The uncertainties of digital terrestrial broadcasting technologies have been highlighted on both sides of the Atlantic in the last couple of days. Survey house
Centris, as reported in the
Boston Globe, suggests that millions of US homes will get fewer or no off-air TV signals once digital switchover is complete next February. The study (I can't cite it directly as it appears to be unpublished and even unidentified on the company's website) claims to have investigated signal characteristics in many US cities and estimated reception probabilities accordingly. The BG article claims that at least 50% of viewers using set-top aerials will fail to get a digital signal. Others will have problems with trees and walls.

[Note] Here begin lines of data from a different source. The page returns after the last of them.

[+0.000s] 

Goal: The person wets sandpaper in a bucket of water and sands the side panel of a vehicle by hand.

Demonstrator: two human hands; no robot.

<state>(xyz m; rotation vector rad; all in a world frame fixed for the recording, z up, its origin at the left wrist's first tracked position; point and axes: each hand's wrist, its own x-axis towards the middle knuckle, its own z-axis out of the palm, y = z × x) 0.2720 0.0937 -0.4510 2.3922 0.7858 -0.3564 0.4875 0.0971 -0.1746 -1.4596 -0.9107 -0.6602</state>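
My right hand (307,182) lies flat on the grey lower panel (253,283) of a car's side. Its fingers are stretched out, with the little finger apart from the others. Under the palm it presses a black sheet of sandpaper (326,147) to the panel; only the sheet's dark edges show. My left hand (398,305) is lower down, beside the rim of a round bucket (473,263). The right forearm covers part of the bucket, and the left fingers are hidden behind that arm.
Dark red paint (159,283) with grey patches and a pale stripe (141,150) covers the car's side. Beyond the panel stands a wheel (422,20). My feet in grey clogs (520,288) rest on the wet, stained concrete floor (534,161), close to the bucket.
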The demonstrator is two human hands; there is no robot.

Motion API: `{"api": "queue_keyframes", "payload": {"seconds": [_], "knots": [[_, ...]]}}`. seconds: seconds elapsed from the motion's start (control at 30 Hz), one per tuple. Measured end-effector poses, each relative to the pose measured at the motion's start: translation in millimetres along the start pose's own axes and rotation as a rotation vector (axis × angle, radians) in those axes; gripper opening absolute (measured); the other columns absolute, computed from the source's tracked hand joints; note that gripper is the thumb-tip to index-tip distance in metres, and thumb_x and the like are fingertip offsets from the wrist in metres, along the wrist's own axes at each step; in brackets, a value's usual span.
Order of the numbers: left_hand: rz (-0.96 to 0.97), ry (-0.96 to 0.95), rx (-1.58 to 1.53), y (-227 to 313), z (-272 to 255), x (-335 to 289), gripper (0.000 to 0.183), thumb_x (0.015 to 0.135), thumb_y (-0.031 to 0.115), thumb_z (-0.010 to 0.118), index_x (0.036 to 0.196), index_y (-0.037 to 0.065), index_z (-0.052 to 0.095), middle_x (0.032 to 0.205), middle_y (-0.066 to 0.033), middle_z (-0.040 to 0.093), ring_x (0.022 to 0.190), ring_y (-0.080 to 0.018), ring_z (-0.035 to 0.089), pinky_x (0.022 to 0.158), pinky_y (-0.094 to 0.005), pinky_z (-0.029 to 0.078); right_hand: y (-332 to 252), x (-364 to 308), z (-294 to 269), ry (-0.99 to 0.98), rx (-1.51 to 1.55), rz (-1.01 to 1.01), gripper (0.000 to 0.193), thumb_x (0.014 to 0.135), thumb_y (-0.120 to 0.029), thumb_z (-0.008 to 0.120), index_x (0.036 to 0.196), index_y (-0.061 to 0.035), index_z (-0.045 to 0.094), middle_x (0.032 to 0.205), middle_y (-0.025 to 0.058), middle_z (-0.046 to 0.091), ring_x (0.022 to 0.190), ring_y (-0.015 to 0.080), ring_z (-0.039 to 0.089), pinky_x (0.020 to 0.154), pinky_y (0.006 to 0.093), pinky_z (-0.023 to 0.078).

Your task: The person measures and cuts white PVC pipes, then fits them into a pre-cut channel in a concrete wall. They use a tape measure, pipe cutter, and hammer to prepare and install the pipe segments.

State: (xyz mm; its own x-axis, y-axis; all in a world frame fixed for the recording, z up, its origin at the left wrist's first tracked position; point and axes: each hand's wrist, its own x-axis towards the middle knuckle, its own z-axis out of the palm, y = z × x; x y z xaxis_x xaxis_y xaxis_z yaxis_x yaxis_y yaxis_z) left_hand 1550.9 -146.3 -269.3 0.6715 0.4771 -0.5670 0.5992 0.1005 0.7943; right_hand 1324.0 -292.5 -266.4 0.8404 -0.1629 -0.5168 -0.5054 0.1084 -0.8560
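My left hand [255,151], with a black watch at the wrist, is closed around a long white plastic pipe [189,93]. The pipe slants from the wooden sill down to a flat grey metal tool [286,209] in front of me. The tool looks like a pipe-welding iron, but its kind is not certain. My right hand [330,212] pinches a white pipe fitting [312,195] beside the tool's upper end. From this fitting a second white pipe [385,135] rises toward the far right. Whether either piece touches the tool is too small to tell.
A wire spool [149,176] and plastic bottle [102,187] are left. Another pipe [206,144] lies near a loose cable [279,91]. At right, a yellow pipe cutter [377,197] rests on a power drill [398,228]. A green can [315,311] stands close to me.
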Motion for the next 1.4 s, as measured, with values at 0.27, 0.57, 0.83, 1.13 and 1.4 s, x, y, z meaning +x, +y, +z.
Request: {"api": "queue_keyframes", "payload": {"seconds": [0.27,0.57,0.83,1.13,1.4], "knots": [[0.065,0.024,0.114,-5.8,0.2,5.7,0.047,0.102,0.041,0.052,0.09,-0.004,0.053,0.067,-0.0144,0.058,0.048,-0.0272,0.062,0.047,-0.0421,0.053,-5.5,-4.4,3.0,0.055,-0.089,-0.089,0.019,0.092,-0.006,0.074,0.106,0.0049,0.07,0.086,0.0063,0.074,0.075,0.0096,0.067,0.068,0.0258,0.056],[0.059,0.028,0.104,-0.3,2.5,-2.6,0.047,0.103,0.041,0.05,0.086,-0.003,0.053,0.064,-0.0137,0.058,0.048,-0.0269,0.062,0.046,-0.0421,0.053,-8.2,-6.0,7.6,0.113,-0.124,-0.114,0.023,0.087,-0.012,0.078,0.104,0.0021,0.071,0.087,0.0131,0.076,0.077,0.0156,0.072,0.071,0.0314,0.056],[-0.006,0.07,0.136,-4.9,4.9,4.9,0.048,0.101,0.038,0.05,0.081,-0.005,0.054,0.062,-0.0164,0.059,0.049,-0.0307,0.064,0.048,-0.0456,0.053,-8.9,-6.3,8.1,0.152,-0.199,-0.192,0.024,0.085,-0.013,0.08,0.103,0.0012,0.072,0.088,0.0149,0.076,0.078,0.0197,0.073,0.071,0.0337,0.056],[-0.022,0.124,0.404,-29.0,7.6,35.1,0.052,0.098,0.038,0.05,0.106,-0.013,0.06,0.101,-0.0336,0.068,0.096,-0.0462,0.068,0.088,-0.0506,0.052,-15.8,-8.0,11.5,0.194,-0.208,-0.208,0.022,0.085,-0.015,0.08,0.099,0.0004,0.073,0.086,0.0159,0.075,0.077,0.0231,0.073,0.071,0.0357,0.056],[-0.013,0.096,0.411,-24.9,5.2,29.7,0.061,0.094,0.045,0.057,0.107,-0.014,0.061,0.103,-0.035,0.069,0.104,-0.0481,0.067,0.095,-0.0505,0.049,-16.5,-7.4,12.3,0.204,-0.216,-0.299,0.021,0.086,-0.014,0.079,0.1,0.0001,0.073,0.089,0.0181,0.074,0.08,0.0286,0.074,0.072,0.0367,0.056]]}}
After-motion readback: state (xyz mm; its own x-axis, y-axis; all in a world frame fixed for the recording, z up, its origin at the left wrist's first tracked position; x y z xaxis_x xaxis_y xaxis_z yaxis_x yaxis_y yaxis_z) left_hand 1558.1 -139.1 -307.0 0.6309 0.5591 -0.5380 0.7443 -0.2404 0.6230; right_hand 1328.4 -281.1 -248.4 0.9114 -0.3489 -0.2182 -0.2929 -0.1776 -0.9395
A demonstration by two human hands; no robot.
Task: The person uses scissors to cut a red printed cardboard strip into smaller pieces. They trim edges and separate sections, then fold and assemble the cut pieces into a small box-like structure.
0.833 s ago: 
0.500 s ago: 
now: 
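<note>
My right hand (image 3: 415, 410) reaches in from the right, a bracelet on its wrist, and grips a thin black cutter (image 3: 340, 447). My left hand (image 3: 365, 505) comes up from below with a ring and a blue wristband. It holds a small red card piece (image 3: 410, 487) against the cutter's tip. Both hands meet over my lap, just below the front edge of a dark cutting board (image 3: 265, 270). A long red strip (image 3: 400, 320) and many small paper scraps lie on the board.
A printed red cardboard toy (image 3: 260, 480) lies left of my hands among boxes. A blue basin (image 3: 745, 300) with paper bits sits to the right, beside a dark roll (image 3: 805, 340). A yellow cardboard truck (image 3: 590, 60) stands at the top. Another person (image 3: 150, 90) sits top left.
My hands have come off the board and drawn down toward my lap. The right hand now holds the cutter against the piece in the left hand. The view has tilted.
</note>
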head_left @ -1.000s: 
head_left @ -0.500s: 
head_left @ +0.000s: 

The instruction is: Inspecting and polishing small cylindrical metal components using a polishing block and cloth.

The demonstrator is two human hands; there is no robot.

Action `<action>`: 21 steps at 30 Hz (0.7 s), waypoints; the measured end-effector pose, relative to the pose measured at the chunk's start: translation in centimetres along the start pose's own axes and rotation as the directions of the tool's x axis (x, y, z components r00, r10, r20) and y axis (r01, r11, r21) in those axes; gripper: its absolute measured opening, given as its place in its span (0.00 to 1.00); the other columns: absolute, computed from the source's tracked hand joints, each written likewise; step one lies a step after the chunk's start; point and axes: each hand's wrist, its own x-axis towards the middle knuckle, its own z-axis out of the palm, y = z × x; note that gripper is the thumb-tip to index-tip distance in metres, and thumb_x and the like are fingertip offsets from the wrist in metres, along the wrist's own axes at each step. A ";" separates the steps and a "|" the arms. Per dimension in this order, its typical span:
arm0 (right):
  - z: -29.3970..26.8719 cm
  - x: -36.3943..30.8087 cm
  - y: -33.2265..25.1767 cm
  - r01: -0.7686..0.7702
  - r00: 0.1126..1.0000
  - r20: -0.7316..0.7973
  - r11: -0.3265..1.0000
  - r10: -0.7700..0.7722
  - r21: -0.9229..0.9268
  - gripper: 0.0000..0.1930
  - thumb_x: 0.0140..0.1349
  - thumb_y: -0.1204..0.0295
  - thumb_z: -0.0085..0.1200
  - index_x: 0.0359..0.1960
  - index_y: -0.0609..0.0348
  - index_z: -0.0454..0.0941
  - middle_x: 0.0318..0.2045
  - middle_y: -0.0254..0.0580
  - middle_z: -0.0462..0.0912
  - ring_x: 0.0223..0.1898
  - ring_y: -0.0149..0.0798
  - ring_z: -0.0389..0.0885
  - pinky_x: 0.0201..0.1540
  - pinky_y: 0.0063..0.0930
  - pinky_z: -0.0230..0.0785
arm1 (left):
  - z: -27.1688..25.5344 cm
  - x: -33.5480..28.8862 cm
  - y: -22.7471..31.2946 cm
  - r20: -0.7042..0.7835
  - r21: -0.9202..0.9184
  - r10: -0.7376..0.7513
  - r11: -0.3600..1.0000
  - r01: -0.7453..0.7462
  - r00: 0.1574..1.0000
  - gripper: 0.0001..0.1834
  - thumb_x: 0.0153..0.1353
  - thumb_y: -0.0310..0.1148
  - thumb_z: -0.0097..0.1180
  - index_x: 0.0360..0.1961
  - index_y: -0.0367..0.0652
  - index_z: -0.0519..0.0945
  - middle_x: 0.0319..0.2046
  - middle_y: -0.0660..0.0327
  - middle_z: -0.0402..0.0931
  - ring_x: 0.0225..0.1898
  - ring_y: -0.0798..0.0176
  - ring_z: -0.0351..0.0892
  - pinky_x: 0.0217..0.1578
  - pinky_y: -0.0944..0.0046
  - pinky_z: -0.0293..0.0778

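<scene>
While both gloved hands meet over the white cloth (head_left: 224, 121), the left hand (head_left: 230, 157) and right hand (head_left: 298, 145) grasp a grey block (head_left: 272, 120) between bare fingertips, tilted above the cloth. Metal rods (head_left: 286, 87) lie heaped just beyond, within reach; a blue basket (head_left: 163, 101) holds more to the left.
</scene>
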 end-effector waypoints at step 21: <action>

There is nothing new in any of this. The problems with the ATSC system have been well rehearsed over many years. It's not that it doesn't work. It is just that it is impossible to know when it will or won't work. And that is a killer when it comes to selling digital TVs, converter boxes and new digital channels.
Is a similar issue now spelling the end for DAB, the digital radio standard used in the UK and some other countries? Yesterday
GCap, one of the UK's leading commercial radio broadcasters, announced that it will close two of its leading DAB stations, TheJazz and Planet Rock (the latter ironically described as "award-winning" in the CEO's
website introduction), and sell its 63% stake in Digital One, the DAB promotional group, to
Arqiva, the broadcast infrastructure provider. According to GCap DAB "cannot be an economically viable platform" with its current cost structure.
As I noted
previously, DAB has had some success in the UK: it now accounts for 10% of all radio listening. But the network rollout has been frustratingly slow and patchy, and while "coverage" is claimed at 85% of the population, residents outside major towns and cities still struggle to get a usable service. The problem is similar to that in the US DTV market, in that users in marginal areas are encouraged to install a roof-top antenna to enable reception. And a professional installation multiplies the £40 invested in the DAB receiver several times over.
I'm sure DAB is a wonderful thing if you can get it (although there have been complaints about reduced audio quality). My neighbour 10 yards across the road is pleased with her set. But I had to return mine to the retailer because it wouldn't receive a signal. That's how uncertain the system is, and it's not good enough for a service that aims eventually to replace analogue broadcasting through a retail, open standards model. The many millions of investment needed to correct those problems are one of the factors GCap will have looked at, and why they have the passed the buck back to the owners of the broadcast infrastructure.
Likewise in the US, as the DTV convertors leave the retailers' shelves and reach customers' homes, the real test will be when they start getting returned as unusable, or simply gather dust. Some users will be lucky: many others will simply give up and switch to cable or satellite, or indeed stream or download from the Internet.